Adapted from a press release published by the International Society for Stem Cell Research (ISSCR)

A global network of stem cell cores that includes ISCRM’s Tom and Sue Ellison Stem Cell Core has received a 2026 Public Service Award from the International Society for Stem Cell Research (ISSCR).
The consortium, known as Stem Cell COREdinates, is an international network of human pluripotent stem cell core facilities dedicated to sharing expertise, protocols, reagents, and technological advances to define best practices.
Along with its affiliated network, CorEUstem, Stem Cell COREdinates represent the world’s leading stem cell core facility consortia, uniting 79 core facilities across continents to advance collaboration, rigor, inclusivity, and innovation in pluripotent stem cell research.
According to the ISSCR, “the Public Service Award recognizes outstanding contributions that strengthen the scientific community and advance the responsible translation of stem cell research for public benefit. Through their unprecedented coordination and commitment to shared standards, Stem Cell COREdinates and CorEUstem have reshaped the global infrastructure supporting stem cell science.”
The honorees will be recognized at the ISSCR 2026 Annual Meeting taking place 8-11 July 2026 in Montréal, Canada.
Dr. Julie Mathieu is an associate professor of comparative medicine and the Director of the Ellison Stem Cell Core. She joined Stem Cell COREdinates in 2018 and contributed to the group’s award application by gathering data on her core’s impact and soliciting letters of support from ISCRM labs that have used the core’s expertise in their research.
“This is a tremendous honor for the ISCRM Stem Cell Core and for all the facilities that are part of the network,” says Dr. Mathieu. “The ability to share protocols, exchange advice, and problem-solve together has been extremely valuable for us and has helped the field increase reproducibility and rigor in pluripotent stem cell culturing.

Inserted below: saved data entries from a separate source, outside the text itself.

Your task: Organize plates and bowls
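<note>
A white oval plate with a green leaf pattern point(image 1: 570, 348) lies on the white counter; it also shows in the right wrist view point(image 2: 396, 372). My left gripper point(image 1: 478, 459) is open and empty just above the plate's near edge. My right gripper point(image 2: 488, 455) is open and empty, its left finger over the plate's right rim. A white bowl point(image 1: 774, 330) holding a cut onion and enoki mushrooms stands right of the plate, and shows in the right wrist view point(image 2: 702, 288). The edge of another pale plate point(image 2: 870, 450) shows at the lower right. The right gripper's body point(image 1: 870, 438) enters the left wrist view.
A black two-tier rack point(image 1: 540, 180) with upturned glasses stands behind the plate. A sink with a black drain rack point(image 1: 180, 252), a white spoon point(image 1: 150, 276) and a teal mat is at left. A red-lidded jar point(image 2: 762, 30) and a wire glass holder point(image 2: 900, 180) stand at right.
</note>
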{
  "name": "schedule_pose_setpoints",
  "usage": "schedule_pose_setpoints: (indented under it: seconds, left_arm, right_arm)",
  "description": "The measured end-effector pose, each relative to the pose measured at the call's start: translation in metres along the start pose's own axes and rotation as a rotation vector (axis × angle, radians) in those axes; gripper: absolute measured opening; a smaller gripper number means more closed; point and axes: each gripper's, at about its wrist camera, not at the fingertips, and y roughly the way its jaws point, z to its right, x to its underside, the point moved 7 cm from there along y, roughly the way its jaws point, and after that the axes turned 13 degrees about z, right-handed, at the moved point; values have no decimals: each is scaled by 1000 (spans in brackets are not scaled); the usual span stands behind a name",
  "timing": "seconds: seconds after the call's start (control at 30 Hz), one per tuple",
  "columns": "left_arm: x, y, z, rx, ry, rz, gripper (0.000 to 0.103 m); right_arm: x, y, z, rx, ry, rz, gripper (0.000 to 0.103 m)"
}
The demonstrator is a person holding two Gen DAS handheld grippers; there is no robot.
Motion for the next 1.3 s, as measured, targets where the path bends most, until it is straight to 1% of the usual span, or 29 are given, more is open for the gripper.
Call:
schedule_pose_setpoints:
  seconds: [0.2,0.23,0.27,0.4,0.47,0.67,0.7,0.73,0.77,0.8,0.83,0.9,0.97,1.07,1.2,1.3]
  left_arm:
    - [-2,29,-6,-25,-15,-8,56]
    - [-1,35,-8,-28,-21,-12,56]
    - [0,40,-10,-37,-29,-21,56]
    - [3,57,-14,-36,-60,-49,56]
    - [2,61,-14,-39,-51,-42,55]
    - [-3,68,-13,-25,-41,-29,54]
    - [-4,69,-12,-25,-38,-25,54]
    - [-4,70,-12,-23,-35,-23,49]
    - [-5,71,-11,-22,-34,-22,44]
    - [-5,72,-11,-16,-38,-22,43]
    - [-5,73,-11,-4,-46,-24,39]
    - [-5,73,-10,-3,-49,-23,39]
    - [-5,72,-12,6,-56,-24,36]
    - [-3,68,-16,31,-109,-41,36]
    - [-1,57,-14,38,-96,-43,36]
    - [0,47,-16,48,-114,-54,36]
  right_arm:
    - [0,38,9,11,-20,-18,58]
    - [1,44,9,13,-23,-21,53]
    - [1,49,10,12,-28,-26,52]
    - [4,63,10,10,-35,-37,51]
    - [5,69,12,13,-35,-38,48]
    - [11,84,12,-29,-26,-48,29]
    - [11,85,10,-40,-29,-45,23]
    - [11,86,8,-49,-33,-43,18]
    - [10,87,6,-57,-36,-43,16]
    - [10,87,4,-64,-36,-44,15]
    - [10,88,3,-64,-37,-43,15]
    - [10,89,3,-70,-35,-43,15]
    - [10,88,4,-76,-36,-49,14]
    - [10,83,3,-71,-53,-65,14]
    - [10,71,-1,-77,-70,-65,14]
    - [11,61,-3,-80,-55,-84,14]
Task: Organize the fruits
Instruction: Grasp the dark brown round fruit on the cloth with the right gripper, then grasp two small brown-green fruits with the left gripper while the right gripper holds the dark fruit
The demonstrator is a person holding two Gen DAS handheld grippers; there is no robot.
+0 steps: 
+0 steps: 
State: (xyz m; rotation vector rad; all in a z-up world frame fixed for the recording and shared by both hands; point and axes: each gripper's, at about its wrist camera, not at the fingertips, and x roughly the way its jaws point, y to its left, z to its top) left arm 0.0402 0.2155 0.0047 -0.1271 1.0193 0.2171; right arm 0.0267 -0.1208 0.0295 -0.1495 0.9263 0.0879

We’re grateful for this recognition of the contributions stem cell cores make to the broader scientific community.”

Together, the networks have registered 3,936 patient-specific and control hiPSC lines in hPSCreg.eu and generated 4,058 gene-edited hPSC lines. By widely sharing validated differentiation protocols, they have enabled disease modeling, drug discovery, and GMP-compliant applications around the world and are already contributing to therapeutic progress while enabling scientists to tackle research questions that were previously out of reach.
Equally important is the collaborative model behind these achievements. Through international working groups, benchmarking studies, and active knowledge-sharing networks, laboratories across the globe rapidly exchange expertise and establish rigorous, widely accepted standards.
More than 350 hands-on training sessions each year reach over 740 scientists worldwide, expanding access to advanced stem cell techniques. By openly sharing protocols, mentoring emerging facilities, and maintaining strong quality and ethical standards, these networks demonstrate how collaboration can accelerate discovery while promoting equity, responsibility, and global scientific progress.